• WORK ORDER: Write out the entries below exactly as they stand. Skip every image.

Start of SOURCE MATERIAL

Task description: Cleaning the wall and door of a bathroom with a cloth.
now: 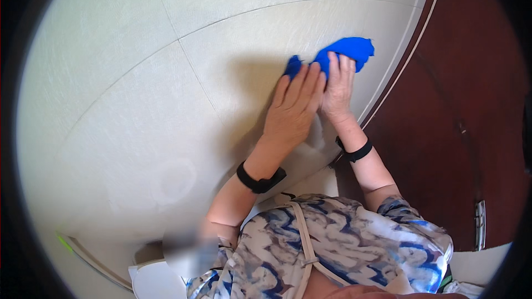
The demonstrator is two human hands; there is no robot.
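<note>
A bright blue cloth (pixel 347 47) lies bunched against a pale tiled surface (pixel 232 29), which looks like a wall. My right hand (pixel 338 91) presses the cloth with its fingers stretched out over it. Just to the left, my left hand (pixel 293 108) has its fingertips on the lower left part of the same cloth. The two hands nearly touch, and part of the cloth is hidden beneath them. Black bands circle both wrists.
A dark red door-like panel (pixel 436 91) stands on the right beyond a pale trim strip, with a metal hinge (pixel 480 225) low on its edge. At the lower left is a white rounded object (pixel 159 281). Thin joint lines cross the tiles.
</note>
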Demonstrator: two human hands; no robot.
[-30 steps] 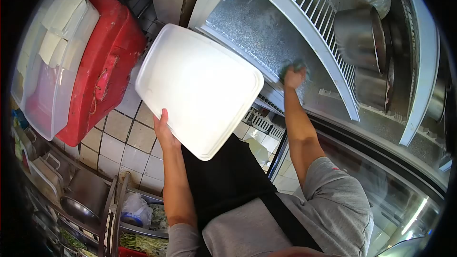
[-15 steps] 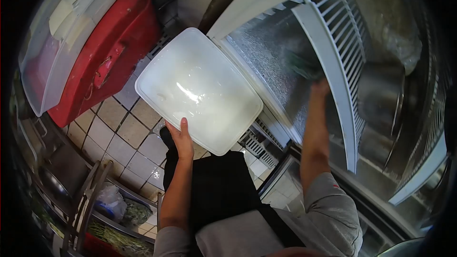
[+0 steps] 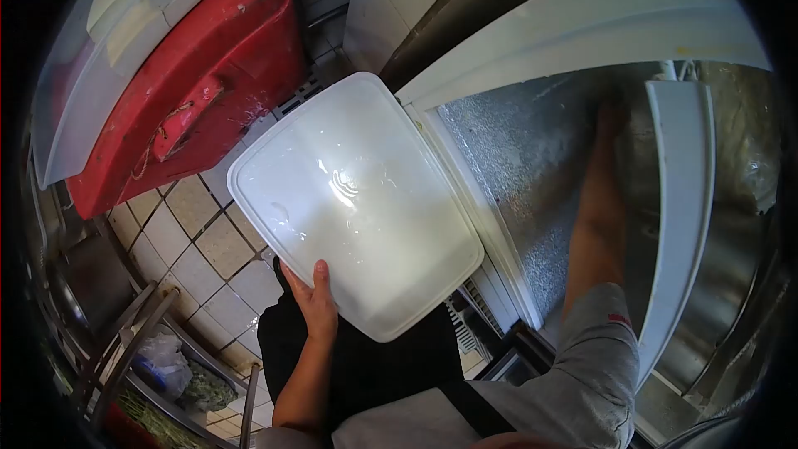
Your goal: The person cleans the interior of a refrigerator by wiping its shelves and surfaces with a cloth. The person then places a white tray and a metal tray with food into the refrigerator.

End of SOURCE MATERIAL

• TASK OUTPUT:
Task description: Cleaning the wall and door of a bathroom with a cloth.
now: 
The demonstrator is two human hands; there is no robot.
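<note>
A bright blue cloth (pixel 347 47) lies bunched against a pale tiled surface (pixel 232 29), which looks like a wall. My right hand (pixel 338 91) presses the cloth with its fingers stretched out over it. Just to the left, my left hand (pixel 293 108) has its fingertips on the lower left part of the same cloth. The two hands nearly touch, and part of the cloth is hidden beneath them. Black bands circle both wrists.
A dark red door-like panel (pixel 436 91) stands on the right beyond a pale trim strip, with a metal hinge (pixel 480 225) low on its edge. At the lower left is a white rounded object (pixel 159 281). Thin joint lines cross the tiles.
</note>
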Demonstrator: two human hands; no robot.
[-30 steps] 
[-15 steps] 
[+0 steps] 
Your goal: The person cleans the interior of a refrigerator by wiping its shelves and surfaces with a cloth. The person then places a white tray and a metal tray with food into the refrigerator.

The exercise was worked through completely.